Blog_NewYear_MewithFlowerGardens2014***

At last, the two-person exhibition, Vision and Revision,  opened. I had conceived, organized, and promoted this show for over a year. Opening night was on March 7th at Merrick Art Gallery, New Brighton, PA.   When I stood in the gallery and surveyed the work of my hands. I was so joyful as I greeted my friends, family, and gallery visitors who  flooded into the show for several hours.  Prior to this night, I had worked in my solitary studio for over a year to make my art  of  Ceramic sculpture and Mixed-Media Fiber for this special show. Bob had worked diligently with me to set up my work so it was cohesive and on opening night some of our family members came early  to greet visitors and handle the many  sales of my work. The night was a  success and  sales exceeded my dreams.  In such moments I can feel the love that peple have for me and my work because they love it and want to live with it in their own homes. That is the highest compliment I can ever have.  I get so excited when I  get  the “red dots” put up on the walls beside my work – the red dot  means the work is sold.  I  posed  for photographs with the visitors and the collectors.   We  artists  gave a special “artist talk”  during an intermission  and the audience kept asking me so many questions about my work and how I do it without sight.  Bob and I had a stunning night  and we felt so happy. It was a “night to remember” for a life-time in the arts for me.  In  2015 I will celebrate 39 years of exhibiting my art work world-wide.

***

As our year progressed, it was finally on April 17th that  Bob  received a correct  diagnoses. We both stood at the phone when Dr. Islam called and said,   “Bob, this is a very aggressive disease. It is blood cancer. It’s called Acute Myeloid Leukemia, AML, and you have to get to the hospital in Pittsburgh immediately. We have to begin treatment…you will be there for a month…it has to begin today!”

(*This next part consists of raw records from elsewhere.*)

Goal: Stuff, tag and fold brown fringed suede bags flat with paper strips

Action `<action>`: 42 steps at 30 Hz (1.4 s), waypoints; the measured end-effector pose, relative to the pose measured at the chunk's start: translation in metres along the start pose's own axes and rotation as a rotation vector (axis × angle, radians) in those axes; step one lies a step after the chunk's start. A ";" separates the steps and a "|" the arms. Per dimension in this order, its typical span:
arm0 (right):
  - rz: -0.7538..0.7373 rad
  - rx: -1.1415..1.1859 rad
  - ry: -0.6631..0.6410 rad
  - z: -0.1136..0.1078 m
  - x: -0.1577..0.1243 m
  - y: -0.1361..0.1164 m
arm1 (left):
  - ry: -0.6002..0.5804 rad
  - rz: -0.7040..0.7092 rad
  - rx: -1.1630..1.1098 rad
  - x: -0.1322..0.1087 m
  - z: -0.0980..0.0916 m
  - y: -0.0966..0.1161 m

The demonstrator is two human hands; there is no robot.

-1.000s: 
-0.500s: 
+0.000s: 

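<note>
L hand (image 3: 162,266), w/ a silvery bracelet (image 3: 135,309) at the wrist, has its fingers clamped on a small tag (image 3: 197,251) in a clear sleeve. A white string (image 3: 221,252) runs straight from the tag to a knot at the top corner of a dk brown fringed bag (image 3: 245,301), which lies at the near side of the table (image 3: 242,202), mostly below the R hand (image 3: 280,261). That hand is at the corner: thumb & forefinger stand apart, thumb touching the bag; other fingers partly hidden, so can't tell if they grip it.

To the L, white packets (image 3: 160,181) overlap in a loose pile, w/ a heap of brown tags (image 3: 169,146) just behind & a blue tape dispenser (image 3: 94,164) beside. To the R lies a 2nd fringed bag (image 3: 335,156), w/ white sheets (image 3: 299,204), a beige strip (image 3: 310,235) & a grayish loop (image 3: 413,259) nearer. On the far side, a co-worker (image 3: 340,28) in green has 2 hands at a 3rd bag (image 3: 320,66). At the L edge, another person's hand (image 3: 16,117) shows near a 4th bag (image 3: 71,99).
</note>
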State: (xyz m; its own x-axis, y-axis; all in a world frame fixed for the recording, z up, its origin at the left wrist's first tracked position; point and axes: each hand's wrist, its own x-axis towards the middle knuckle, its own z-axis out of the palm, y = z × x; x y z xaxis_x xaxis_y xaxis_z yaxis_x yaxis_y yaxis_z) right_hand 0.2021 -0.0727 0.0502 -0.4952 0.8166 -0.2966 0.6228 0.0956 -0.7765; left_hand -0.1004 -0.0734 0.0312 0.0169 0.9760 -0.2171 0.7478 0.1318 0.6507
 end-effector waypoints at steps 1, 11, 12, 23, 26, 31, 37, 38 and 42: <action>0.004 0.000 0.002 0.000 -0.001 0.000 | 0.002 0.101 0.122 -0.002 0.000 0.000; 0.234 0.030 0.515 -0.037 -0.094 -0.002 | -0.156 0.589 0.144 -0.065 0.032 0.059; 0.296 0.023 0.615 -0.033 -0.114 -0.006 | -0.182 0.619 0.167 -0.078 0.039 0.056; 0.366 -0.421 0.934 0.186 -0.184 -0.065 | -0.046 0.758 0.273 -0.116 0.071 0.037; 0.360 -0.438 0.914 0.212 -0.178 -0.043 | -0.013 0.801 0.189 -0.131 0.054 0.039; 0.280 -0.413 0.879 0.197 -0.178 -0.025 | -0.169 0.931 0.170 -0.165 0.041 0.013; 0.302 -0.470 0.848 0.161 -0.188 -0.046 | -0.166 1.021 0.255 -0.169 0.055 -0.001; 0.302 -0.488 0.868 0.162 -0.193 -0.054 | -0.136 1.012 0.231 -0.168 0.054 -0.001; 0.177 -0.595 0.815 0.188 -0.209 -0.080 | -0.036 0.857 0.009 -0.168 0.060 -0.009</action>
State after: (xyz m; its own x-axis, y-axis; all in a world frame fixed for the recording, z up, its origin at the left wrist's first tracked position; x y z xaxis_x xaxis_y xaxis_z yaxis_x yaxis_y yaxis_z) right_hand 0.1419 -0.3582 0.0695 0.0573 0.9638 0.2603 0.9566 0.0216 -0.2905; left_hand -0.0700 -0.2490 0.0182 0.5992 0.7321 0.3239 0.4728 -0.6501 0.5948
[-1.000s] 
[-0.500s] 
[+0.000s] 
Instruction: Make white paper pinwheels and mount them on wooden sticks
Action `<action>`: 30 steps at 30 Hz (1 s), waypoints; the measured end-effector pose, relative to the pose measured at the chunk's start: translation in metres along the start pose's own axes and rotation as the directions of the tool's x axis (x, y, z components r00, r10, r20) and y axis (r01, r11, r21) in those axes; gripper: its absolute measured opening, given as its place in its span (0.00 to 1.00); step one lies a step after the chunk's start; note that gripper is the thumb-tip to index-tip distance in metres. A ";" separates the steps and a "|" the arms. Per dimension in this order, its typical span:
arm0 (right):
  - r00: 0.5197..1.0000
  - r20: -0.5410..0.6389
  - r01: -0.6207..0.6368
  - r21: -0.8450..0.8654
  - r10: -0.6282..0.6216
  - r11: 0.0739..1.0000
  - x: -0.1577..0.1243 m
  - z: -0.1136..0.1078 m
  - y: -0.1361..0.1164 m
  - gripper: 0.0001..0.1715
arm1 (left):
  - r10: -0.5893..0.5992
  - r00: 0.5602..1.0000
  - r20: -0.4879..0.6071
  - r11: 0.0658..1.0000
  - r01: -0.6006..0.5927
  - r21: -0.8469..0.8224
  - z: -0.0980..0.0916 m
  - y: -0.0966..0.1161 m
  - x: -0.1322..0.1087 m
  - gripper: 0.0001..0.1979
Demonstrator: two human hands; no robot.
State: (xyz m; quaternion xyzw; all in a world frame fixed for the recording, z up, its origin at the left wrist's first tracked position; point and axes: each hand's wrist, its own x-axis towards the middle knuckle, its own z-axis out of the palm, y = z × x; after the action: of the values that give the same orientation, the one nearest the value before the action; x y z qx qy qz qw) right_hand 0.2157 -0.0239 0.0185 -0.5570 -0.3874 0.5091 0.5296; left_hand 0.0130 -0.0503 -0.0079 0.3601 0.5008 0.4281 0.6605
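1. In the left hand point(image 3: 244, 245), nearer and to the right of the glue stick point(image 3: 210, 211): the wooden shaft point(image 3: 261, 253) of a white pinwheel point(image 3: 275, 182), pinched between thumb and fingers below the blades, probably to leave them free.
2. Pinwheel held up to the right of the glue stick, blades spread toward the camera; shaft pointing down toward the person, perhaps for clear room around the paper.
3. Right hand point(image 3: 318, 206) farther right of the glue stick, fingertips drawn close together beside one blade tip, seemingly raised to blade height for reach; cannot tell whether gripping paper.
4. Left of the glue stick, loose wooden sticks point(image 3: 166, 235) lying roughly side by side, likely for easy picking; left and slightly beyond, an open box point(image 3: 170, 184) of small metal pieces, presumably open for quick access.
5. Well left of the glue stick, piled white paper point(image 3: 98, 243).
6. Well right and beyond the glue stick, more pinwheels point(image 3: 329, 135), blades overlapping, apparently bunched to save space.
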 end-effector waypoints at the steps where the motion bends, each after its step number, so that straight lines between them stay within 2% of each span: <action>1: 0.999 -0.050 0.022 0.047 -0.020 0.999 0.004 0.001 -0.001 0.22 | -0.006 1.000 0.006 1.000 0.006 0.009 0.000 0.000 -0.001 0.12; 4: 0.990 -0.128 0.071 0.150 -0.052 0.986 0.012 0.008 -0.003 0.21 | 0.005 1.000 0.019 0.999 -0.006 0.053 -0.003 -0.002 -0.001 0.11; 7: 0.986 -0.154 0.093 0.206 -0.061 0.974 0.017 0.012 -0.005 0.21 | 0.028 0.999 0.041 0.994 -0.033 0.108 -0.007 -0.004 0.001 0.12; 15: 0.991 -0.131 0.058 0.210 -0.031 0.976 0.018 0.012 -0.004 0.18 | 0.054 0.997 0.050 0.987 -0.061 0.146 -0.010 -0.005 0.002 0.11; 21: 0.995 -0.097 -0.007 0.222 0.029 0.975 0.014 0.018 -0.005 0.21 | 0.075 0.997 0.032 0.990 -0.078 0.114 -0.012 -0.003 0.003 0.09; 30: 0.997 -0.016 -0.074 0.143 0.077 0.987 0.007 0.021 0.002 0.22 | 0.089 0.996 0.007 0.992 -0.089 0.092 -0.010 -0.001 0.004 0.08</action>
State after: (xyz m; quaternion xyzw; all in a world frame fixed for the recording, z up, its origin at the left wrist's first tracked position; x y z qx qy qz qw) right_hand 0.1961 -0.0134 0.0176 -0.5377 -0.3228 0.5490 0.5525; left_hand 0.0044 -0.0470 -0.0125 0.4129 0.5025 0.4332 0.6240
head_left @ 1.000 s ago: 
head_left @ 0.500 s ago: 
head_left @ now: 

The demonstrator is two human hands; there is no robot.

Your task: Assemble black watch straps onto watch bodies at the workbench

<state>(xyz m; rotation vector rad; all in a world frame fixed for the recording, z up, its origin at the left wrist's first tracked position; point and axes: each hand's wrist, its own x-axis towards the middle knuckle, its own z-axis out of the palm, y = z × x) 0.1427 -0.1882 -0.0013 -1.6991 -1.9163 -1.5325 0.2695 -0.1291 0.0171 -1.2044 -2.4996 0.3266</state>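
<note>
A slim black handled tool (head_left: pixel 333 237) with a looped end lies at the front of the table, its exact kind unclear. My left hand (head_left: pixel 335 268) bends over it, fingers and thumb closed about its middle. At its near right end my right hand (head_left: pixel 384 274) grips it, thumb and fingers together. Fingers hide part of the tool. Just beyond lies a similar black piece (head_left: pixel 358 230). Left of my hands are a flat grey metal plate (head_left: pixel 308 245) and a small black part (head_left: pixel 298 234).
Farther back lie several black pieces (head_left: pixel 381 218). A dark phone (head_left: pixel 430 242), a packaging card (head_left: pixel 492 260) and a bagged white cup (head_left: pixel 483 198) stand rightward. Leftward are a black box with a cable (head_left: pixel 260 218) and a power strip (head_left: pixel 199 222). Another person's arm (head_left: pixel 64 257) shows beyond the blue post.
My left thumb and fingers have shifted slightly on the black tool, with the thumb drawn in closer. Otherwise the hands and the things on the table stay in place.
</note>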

Bob and Ilsa, April 19, 2014 West Penn Hospital, Pittsburgh, PA

At that moment, a shift took place in the lives of our entire family. At 9 pm, Bob entered  his new home-away-from-home for this year.  This floor is called, T-7 at West Penn Hospital in Pittsburgh, PA.   Our daughter, Salome’ drove  to our  house, gathered  us up and deliver us to the hospital. We were all in shock, numb. What do you take on a moments  notice when you are told you will be there for a month?  There was no way anyone could prepare for this night in any way. We were drifting along in a dream that had turned into our worst nightmare.  We felt lost at sea.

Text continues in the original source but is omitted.